I would like each line of the data that holds the word "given" copied out.

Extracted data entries
★ ★ ★
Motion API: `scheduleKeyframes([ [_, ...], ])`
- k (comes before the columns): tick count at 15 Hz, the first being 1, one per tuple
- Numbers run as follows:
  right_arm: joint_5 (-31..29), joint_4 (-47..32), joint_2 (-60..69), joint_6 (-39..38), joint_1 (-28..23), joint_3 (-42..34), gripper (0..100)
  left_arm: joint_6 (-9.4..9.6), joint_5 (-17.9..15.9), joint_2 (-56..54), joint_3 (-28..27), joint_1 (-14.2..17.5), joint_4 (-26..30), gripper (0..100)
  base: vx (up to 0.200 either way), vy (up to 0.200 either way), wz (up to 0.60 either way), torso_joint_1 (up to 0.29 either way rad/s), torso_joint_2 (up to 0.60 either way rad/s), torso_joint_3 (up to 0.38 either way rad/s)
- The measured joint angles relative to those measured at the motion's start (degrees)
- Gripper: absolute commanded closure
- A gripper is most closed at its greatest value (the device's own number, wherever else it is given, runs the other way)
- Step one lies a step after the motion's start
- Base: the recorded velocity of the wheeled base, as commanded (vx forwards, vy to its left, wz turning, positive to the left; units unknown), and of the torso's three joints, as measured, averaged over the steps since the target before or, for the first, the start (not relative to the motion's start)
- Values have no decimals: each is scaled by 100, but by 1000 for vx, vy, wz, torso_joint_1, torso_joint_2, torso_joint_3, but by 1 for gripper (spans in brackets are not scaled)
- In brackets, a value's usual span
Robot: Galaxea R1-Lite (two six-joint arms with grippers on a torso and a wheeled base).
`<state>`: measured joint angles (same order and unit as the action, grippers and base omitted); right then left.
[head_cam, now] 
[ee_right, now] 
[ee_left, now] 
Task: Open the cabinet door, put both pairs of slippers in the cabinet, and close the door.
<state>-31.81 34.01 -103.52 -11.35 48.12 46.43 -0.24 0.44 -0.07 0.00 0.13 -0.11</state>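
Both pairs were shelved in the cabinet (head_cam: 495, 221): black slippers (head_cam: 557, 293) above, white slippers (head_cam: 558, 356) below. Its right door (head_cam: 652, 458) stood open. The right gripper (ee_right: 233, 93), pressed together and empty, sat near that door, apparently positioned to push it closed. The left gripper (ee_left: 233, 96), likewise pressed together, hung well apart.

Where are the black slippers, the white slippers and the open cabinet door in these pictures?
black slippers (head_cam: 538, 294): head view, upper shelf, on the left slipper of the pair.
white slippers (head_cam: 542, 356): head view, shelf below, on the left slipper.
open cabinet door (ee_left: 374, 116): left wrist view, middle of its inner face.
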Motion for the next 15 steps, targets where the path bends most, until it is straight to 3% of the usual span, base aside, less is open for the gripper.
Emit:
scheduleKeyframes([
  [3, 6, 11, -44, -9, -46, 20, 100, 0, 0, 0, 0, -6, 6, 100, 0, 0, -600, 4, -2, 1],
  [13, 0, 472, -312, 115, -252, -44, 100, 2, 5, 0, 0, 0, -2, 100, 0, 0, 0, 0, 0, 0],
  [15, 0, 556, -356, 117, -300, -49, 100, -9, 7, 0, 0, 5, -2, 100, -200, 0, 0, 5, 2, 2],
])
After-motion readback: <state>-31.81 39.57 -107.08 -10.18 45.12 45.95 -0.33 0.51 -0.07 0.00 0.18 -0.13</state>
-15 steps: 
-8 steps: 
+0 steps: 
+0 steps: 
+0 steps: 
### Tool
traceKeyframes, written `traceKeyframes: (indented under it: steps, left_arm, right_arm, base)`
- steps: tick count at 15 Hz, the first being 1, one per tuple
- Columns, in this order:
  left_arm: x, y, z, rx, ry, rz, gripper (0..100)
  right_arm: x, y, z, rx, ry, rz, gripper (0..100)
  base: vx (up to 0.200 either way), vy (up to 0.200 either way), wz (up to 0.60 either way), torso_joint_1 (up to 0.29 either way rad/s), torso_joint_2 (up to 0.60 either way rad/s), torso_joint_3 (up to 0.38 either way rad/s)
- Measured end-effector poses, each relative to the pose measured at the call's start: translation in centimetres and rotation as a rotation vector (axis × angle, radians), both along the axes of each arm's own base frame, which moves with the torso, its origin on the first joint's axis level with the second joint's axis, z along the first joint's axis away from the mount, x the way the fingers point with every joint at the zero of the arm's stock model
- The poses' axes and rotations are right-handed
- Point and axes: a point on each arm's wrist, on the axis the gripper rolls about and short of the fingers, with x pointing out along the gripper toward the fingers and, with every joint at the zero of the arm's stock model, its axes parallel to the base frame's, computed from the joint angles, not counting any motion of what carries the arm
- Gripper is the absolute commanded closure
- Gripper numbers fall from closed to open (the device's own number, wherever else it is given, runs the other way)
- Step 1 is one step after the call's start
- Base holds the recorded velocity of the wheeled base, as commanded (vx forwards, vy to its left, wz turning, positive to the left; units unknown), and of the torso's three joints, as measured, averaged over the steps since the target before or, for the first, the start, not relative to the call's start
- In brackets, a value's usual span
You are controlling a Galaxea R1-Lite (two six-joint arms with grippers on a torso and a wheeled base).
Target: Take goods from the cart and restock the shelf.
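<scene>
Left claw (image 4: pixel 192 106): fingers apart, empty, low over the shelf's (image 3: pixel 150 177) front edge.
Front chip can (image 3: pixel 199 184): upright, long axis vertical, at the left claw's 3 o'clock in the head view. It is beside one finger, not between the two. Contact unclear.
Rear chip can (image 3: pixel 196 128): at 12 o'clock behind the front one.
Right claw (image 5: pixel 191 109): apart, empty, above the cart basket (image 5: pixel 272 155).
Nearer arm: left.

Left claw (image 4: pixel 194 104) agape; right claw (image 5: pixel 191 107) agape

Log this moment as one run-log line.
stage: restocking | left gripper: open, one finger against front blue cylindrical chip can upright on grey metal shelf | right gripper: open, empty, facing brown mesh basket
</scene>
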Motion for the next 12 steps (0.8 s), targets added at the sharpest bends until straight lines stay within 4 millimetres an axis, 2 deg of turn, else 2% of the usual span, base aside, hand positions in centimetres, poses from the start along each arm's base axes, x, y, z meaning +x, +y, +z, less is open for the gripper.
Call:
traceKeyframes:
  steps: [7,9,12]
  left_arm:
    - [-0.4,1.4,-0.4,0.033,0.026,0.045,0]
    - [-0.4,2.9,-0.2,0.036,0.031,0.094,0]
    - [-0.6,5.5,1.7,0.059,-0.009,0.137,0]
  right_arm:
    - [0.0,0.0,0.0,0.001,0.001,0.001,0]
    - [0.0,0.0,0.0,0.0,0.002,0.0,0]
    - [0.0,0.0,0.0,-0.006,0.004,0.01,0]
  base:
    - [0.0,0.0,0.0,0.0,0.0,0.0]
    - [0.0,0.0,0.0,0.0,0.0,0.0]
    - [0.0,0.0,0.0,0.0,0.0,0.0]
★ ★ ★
▶ _Answer to the problem_:
- A gripper is most closed at its greatest value (the device's own number, wherever else it is given, runs the other way)
- Gripper numbers fall from closed to open (the device's own number, wherever else it is given, runs the other way)

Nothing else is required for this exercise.